Furthermore, the idea that the house is not one organism, but a "whole sisterhood" of organisms all breathing together through the same "spiracles," contributes to the sense that all the Pyncheons' and even the Maules' fates are bound up together. Hepzibah must breathe through the same "spiracles" as Colonel Pyncheon once did. The family members are all so obsessed with one other and with their inheritance that their fates become inextricable. It is rather morbid to think of Hepzibah and Colonel Pyncheon being so tightly bound together that they share a nostril; after all, Colonel Pyncheon is long dead. The grotesque merging of all the Pyncheons into one organism contrasts with the healthy interdependence Hepzibah ought to strive for with living community members outside the house. Phoebe, for instance, is a happier person and better shopkeeper than Hepzibah because she knows how to connect with neighbors. Phoebe grows less cheerful and innocent the longer she spends in the house. It is as if the house is taking her deeper into the family's obsession with itself and its own secret history. It is only when the sins of all the dead Pyncheons are brought to light and the deed to the lost Pyncheon inheritance is recovered that Phoebe is saved from the same fate as Hepzibah. Rather than becoming one more part of the organism that must breathe together through the gummed up "spiracle" of the chimney, Phoebe gets to benefit from generational wealth without becoming so obsessed with it that she is cut off from the rest of the world.

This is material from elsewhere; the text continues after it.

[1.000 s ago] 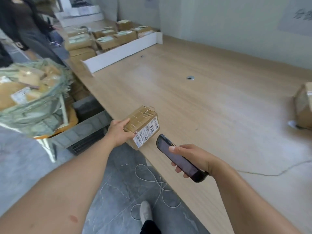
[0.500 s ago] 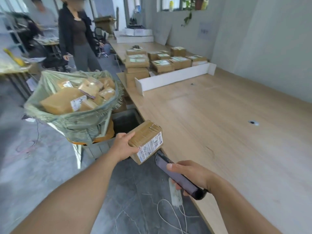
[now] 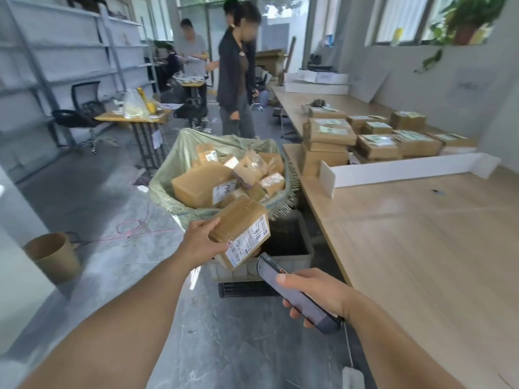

Chapter 17: The Flight of Two Owls
Explanation and Analysis—A Great Nerve:

In Chapter 17, Clifford uses personification to come up with a metaphor to describe the newly electrified world:

[B]y means of electricity, the world of matter has become a great nerve, vibrating thousands of miles in a breathless point of time? Rather, the round globe is a vast head, a brain, instinct with intelligence! Or, shall we say, it is itself a thought, nothing but thought, and no longer the substance which we deemed it!

Clifford is awed by the technological advances that have been made while he has been in prison. He has spent much of the industrial age locked away: the world looks very different than it did when he was young. He has been marveling over the railroad, but the railroad was not electrified until the end of the 19th century (it ran on steam before this). Rather, as the man he is talking to guesses, Clifford seems to be referring to the recent invention of the telegraph. This new invention facilitated the rapid transmission of information across vast distances. Through the telegraph, Clifford imagines, the world becomes one "great nerve" along which data can travel. He nuances his point by imagining that it is the telegraph lines that constitute the nerve, and that the globe is in fact "a vast head, a brain, instinct with intelligence." This personification of the globe still does not quite capture the point he is trying to make. He goes on to claim that the electrified globe has in fact surpassed the form of the human brain, becoming abstract thought that has no "substance" at all. Clifford does not mean that the thought is meaningless. Rather, he means that the world is no longer a material thing bound by the laws of physics. Thought can move from one part of the world to the next in what seems like less than an instant. Whereas the transmission of thought used to be bound by the speed with which human bodies could carry it from one place to the next, the world now seems to be thinking independent of these physical limitations.

Of course, Clifford is not exactly correct. Even today, when information travels much, much faster than it did in the mid-19th century, the transmission of information can only happen as quickly as physics allow. Humans have simply continued to invent technologies that take advantage of the laws of physics to move information faster and faster. But at the time Hawthorne was writing, it was marvelous and novel to imagine that the transmission of information could be unbound from the physical limitations of the human body to carry ideas or letters from one place to the next. Clifford uses personification to articulate the way the electrified world first takes the place of human messengers and then surpasses even their capabilities.